Work order:
After finding the line with "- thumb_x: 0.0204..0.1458" in the entries below, retype exactly each line from there through the line with "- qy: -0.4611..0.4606", including that final line.

Supplied records:
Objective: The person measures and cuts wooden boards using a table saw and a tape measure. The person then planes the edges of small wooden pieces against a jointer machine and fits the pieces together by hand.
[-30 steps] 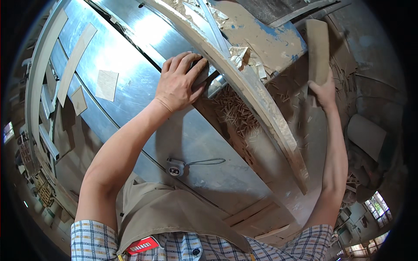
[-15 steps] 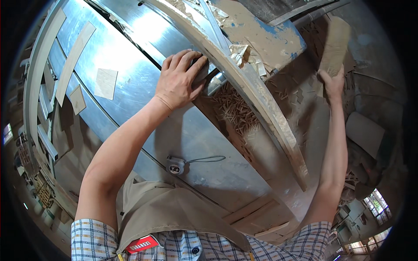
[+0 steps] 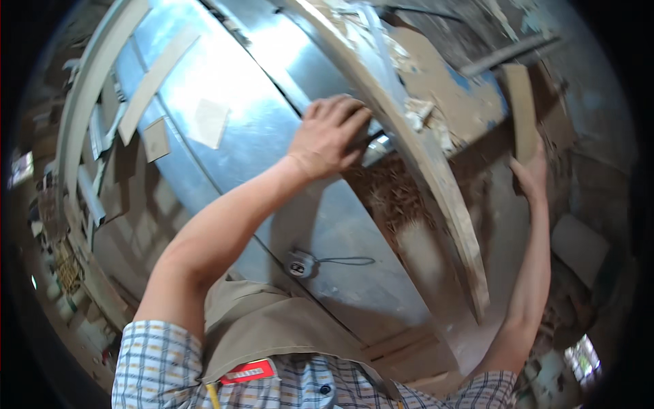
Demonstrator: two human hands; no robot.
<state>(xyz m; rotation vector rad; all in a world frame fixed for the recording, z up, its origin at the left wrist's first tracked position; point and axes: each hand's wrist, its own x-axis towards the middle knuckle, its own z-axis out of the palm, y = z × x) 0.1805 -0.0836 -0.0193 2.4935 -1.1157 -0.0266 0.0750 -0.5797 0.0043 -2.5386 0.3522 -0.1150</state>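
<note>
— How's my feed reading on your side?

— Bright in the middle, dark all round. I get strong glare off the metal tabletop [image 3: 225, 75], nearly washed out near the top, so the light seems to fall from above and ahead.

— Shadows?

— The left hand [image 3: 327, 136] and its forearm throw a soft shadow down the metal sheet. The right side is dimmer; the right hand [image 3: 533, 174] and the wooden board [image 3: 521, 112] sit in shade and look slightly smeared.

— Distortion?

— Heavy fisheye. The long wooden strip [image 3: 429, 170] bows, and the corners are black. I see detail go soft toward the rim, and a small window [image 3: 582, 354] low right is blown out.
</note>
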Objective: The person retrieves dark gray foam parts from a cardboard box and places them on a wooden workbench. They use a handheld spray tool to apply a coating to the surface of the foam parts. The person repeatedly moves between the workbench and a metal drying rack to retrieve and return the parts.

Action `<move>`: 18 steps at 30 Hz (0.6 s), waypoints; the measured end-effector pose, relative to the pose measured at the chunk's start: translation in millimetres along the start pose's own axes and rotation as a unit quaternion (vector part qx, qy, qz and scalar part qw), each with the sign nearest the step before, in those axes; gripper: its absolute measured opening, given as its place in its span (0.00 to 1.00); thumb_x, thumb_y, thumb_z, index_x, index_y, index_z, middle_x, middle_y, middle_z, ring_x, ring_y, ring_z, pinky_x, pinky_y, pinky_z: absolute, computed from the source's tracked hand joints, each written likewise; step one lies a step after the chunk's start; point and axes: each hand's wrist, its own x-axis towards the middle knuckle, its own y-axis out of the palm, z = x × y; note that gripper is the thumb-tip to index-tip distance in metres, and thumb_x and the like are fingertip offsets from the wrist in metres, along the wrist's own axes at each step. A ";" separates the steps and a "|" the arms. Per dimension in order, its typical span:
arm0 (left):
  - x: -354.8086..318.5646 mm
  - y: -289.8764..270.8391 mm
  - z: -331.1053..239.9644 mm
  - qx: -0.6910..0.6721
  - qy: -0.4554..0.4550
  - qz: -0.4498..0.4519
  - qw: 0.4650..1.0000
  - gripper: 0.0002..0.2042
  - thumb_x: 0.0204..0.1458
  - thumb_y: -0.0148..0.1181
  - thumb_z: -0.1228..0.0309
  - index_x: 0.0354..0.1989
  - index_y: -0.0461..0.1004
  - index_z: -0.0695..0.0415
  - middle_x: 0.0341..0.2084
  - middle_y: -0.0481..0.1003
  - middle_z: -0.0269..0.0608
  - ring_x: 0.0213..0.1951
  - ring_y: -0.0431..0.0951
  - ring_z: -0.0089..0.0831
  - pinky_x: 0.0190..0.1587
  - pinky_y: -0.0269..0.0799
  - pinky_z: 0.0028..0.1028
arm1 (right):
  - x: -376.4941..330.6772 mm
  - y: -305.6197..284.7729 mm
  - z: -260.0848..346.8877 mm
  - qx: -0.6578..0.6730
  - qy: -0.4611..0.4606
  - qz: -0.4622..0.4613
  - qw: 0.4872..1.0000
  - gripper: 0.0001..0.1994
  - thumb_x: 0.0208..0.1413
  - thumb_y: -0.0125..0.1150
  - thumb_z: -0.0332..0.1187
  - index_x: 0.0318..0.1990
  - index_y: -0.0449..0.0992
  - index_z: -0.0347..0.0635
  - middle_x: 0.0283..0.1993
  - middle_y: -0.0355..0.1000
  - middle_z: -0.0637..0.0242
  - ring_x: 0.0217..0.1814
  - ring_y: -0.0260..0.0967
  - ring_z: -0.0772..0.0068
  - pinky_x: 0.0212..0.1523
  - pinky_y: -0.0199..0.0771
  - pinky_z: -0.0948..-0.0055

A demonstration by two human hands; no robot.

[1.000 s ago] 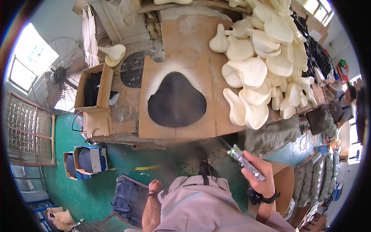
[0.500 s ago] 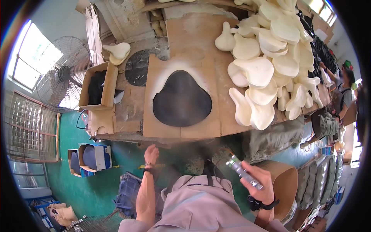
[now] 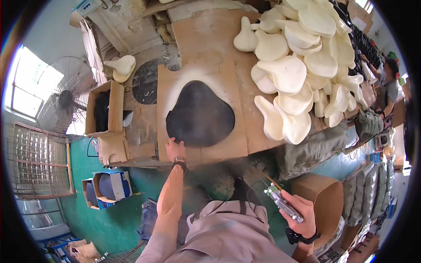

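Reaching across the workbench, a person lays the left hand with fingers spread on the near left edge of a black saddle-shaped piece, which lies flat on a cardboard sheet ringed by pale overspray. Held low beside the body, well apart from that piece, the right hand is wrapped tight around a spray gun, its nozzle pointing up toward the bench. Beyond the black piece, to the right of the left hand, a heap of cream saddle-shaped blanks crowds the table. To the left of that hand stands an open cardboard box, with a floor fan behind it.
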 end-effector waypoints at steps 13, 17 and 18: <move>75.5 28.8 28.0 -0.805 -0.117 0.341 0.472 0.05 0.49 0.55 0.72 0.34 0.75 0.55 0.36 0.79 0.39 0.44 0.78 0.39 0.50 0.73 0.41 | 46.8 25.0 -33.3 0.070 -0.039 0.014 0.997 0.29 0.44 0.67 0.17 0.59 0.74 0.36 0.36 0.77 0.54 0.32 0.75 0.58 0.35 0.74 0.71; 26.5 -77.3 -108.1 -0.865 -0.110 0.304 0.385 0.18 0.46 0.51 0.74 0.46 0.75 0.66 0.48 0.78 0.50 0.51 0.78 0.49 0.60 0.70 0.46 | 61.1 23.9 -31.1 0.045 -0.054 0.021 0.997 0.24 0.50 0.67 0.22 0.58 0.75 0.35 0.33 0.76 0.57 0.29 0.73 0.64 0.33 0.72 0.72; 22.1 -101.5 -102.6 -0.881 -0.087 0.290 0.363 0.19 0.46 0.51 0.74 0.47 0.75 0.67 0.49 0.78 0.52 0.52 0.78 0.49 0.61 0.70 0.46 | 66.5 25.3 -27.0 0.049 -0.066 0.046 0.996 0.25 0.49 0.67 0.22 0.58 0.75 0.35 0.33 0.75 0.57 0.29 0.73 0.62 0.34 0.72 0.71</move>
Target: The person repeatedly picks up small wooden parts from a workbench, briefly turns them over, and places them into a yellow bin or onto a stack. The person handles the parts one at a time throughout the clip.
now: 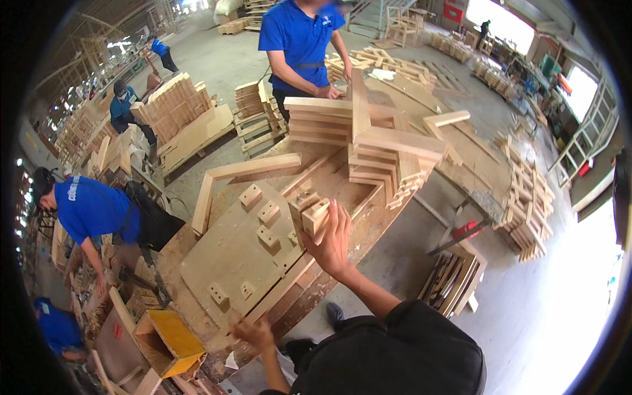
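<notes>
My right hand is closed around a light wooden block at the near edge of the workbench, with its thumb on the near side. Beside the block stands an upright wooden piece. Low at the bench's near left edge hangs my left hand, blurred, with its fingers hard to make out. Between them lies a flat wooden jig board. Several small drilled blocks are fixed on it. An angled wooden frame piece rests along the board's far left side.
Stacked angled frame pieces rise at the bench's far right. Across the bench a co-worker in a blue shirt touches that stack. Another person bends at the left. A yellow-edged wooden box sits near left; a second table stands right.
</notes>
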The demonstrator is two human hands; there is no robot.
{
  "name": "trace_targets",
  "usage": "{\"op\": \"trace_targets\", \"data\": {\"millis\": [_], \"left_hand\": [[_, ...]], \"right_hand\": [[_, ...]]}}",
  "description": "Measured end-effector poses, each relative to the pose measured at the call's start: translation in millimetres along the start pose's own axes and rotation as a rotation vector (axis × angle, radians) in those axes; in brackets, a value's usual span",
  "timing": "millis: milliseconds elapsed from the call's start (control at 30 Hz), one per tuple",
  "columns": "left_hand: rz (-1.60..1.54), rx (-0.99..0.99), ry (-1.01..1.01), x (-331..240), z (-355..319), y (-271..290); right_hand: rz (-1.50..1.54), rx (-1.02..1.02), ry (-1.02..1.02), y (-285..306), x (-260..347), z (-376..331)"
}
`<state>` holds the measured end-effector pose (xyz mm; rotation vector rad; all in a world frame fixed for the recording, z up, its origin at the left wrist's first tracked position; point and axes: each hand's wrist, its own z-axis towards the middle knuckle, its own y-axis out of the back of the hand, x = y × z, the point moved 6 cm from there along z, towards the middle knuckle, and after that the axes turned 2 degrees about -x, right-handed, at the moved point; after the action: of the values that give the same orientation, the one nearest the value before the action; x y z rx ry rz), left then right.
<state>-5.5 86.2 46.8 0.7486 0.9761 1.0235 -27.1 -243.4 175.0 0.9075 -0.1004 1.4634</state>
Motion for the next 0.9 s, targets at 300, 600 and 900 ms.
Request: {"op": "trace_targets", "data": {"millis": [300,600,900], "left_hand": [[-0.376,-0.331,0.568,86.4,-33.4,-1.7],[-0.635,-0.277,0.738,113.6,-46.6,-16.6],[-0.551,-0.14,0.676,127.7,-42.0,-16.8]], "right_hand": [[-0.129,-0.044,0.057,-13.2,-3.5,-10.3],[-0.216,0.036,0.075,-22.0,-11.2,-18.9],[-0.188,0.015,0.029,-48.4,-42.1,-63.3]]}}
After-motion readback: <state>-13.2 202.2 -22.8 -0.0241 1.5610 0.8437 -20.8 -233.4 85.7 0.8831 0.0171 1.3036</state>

Solved exercise:
  - thumb_x: 0.0204..0.1458
  - thumb_y: -0.0148..0.1181
  - thumb_z: -0.1228..0.0309
  - index_x: 0.0354..0.1989
  - index_y: -0.0461..0.1004
  - index_z: -0.0695..0.0415
  - middle_x: 0.0341..0.2084
  - middle_y: -0.0481..0.1003
  - middle_z: -0.0269..0.0608
  - ring_x: 0.0213..0.1951
  - ring_y: -0.0431..0.0951
  - ring_z: -0.0089..0.0831
  - pinky_x: 0.0190..0.1587
  - pinky_y: -0.0269..0.0799
  - pinky_z: 0.0028..0.1028
arm1 (right):
  - x: -376.4941..330.6772 mm
  - y: -305.6197..284.7729 mm
  - z: -260.0848..346.8877 mm
  - qx: -0.6578..0.6730
  - qy: -0.4611..0.4606

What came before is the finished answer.